> [What this task involves]
Search the material below for lines containing the string "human", and copy every one you find.
+ + + +
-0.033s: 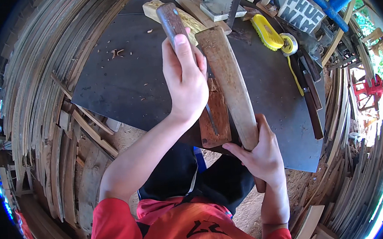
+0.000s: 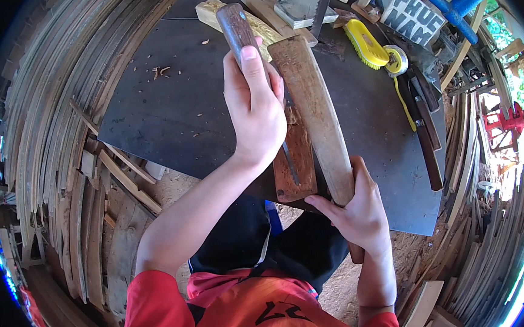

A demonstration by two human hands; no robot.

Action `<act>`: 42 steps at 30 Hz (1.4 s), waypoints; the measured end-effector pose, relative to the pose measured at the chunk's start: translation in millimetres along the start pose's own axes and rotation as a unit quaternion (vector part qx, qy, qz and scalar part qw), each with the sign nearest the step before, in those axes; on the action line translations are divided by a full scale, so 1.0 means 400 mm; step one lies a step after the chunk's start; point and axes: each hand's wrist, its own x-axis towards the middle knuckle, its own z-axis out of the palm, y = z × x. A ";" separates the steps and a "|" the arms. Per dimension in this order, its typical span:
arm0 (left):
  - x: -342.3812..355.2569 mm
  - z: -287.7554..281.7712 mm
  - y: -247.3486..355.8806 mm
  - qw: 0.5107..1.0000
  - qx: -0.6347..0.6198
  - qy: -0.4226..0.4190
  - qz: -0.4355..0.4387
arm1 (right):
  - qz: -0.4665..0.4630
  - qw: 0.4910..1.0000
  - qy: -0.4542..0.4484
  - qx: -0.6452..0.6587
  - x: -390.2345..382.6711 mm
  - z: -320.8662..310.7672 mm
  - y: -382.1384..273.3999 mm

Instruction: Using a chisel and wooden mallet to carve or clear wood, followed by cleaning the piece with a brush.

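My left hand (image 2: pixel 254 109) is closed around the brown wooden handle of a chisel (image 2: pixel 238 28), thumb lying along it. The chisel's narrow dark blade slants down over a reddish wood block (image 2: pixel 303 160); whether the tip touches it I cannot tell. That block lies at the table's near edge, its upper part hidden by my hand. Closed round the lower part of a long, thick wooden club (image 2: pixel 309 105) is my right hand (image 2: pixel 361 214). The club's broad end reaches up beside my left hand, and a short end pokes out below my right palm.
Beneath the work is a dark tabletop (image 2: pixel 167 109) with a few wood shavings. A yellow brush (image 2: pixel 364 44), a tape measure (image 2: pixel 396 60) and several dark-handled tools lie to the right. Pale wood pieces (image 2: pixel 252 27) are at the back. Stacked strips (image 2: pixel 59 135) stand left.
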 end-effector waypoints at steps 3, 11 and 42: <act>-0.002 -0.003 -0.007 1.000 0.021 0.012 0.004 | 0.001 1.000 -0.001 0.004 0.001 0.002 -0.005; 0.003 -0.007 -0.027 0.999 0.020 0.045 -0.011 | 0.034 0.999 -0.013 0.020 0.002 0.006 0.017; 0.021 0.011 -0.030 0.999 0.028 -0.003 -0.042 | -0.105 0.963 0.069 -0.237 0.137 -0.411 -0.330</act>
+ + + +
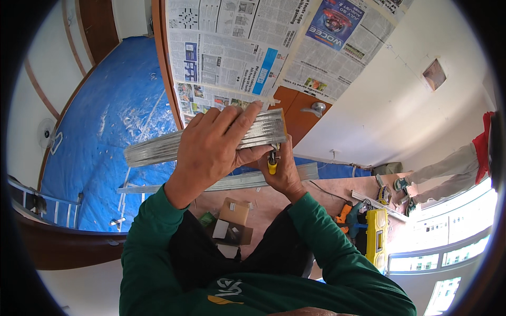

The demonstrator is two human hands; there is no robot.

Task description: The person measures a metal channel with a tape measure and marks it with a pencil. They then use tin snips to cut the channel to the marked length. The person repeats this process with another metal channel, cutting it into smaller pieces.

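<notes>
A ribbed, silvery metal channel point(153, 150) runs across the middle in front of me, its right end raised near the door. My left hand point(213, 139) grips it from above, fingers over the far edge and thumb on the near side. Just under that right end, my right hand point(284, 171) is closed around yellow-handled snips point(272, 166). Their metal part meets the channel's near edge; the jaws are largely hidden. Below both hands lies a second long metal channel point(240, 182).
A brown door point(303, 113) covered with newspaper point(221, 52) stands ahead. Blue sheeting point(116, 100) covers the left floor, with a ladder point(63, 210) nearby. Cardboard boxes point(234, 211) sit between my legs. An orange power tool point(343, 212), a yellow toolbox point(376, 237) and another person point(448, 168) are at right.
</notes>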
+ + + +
> [Task solution]
A demonstration by two human hands; no robot.
The demonstrator is two human hands; there is no robot.

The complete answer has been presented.